Leisle could play the end in the 3-4 alignment, Davis said, or Campbell's draft class mate Kenny Iwebema, or even veteran Bryan Robinson. Of course, Robinson remains the starter at nose tackle for now with Gabe Watson returning from knee surgery (and the Cards, right now, unable to count on Alan Branch until he proves he can be productive). Iwebema is recovering from surgery to remove a benign tumor from his chest.

Davis said the Cards will play a defensive scheme that will fit the players that have earned time and who are healthy. If it's one of the bigger guys, the Cards will use more "thick techniques." If it's Iwebema or Campbell, the Cards will use their ends more on the edge.
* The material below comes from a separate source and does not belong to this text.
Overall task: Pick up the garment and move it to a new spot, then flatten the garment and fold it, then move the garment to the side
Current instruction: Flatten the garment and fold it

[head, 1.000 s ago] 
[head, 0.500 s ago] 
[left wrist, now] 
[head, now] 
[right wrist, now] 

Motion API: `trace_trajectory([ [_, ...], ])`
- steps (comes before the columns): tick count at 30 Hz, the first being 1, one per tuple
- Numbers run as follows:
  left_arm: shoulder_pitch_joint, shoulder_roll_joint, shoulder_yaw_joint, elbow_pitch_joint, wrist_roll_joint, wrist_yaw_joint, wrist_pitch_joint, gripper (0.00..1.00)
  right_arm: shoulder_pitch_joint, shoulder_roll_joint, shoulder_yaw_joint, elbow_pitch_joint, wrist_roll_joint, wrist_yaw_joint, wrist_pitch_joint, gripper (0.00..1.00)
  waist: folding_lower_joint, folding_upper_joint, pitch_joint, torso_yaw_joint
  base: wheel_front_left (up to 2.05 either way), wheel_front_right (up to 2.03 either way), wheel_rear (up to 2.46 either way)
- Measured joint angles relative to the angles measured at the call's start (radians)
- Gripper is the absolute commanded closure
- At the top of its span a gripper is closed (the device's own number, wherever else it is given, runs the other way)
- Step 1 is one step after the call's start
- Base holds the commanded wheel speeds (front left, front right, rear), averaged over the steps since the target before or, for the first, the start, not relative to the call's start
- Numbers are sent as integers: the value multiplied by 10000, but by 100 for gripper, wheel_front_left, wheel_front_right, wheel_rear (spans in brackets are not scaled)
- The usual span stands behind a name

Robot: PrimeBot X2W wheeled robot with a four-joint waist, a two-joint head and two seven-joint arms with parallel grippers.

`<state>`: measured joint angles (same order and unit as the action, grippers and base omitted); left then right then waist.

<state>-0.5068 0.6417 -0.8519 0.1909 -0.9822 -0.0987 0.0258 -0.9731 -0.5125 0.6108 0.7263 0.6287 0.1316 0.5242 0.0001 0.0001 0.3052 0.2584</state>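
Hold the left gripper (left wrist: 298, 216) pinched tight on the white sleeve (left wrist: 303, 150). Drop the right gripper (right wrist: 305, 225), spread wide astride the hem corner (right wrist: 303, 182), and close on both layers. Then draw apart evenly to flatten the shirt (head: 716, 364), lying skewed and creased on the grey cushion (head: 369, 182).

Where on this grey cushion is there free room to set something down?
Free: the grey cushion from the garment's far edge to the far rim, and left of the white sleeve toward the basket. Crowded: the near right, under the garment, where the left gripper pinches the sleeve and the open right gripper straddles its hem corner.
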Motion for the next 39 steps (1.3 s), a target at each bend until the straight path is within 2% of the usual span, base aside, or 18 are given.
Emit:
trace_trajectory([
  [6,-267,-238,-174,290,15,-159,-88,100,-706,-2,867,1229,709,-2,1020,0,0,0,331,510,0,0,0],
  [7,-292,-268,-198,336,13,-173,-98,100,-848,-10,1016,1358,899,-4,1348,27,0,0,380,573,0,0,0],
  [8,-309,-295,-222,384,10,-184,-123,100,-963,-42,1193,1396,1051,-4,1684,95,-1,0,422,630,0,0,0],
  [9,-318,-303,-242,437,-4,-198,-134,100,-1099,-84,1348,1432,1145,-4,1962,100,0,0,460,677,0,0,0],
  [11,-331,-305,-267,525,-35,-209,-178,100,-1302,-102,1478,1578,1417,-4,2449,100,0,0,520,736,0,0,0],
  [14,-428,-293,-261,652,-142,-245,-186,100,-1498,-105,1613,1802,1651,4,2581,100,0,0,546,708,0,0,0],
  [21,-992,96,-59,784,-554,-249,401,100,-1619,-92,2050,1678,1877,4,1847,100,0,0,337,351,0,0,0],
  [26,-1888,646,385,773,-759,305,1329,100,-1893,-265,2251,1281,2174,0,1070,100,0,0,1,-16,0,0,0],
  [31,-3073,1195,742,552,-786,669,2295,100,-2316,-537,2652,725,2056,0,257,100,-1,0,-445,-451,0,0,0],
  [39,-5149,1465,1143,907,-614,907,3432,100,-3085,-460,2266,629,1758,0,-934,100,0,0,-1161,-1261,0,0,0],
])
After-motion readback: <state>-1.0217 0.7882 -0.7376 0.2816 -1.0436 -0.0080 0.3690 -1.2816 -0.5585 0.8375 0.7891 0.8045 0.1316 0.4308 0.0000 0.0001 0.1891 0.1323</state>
And, of course, the Cards are hoping Campbell takes a step forward and renders any contingency plans moot.

"People are paying more attention to me than last year, definitely," Campbell said. "But that's OK, I like attention. I have always said, 'When the lights come on, it's time to shine and perform.' I like pressure situations. I like all eyes on me, because I have no choice but to put on a show and play better."

Smith, a one-time fifth-round pick, needed a few seasons to become a difference-maker. Davis said Campbell doesn't necessarily need the same kind of patience.

"Calais is ready for his opportunity," Davis said. "He just has to meet the challenge, but he is ready for it."